Have I made any major errors here?
I suspect that the system will go to a system of staged WT shutdowns to allow time for the load shedding system to respond.

Bill
--------------------
"Why not the best?"
Jimmy Carter
 
They have just had a fourth wide scale blackout. The State Premier is busy pointing fingers all over the place. It doesn't really matter, the whole state is a retirement village, with a few government funded employment facilities for those not old enough to live on a pension.

Cheers

Greg Locock


New here? Try reading these, they might help FAQ731-376
 
Great post Greg... I suspect other parts of the world will see a similar type of failure... Canada, included.

Dik
 
Back in the early 2000's California experienced a summer of black/brown-outs but it turned-out that they were the result of the manipulation of the energy markets in the Western United States by the now infamous Enron Corp. They would create a situation where it appeared that the supply of energy was less than the demand thus forcing the utilities to purchase power from out-of-state sources at elevated prices thus padding their profits. This and other events eventually led to the failure of Enron and the resulting scandals that followed.

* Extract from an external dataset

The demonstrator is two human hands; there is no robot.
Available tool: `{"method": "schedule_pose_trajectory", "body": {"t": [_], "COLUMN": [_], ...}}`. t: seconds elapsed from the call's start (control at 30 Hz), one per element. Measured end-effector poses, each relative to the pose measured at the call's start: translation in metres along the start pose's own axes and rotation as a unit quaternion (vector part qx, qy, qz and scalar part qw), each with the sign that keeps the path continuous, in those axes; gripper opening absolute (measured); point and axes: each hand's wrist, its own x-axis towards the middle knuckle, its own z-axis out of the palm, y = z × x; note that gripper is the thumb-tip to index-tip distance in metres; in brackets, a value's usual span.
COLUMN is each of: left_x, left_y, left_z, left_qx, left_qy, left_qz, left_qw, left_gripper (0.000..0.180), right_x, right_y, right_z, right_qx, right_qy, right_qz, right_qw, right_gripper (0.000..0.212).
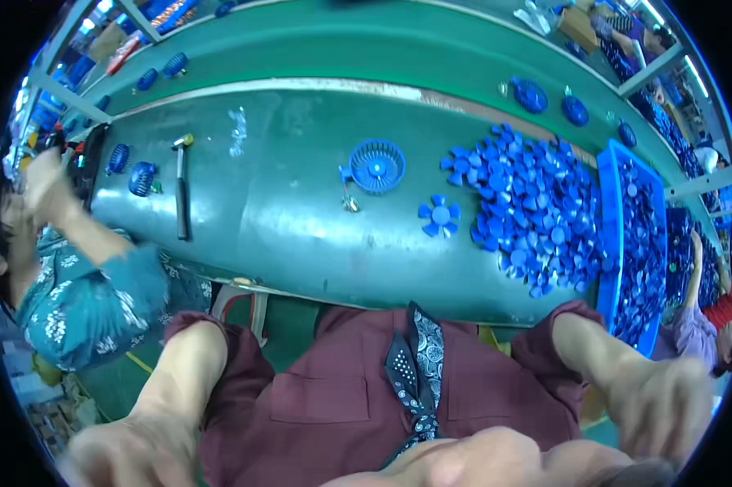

Now I'm not suggesting that something like this is happening 'down under', but you never know...

For those interested in what happened in California:


John R. Baker, P.E. (ret)
EX-Product 'Evangelist'
Irvine, CA
Siemens PLM:
UG/NX Museum:

The secret of life is not finding someone to live with
It's finding someone you can't live without
 
Hoxton,

The crowbar or IGBTs are probably set to short the rotor DC bus before the power electronics overheat due to high currents on DFIGs. After several disturbances, they probably can't follow the LVRT curve due to already being hot.
 
Thanks - makes sense
 
Just a question to ponder: But if we use electric cars and the power is off, is that a good reason to not go to work?
 
carrying that ponderance farther. If you work for the Utility,would they require you to have a NON electric vehicle, so you can get to work during an outage
 
Funny that I see all the NON-electric trucks plugged in every morning.

We use several natural gas trucks, but mainly for servicing natural gas customers.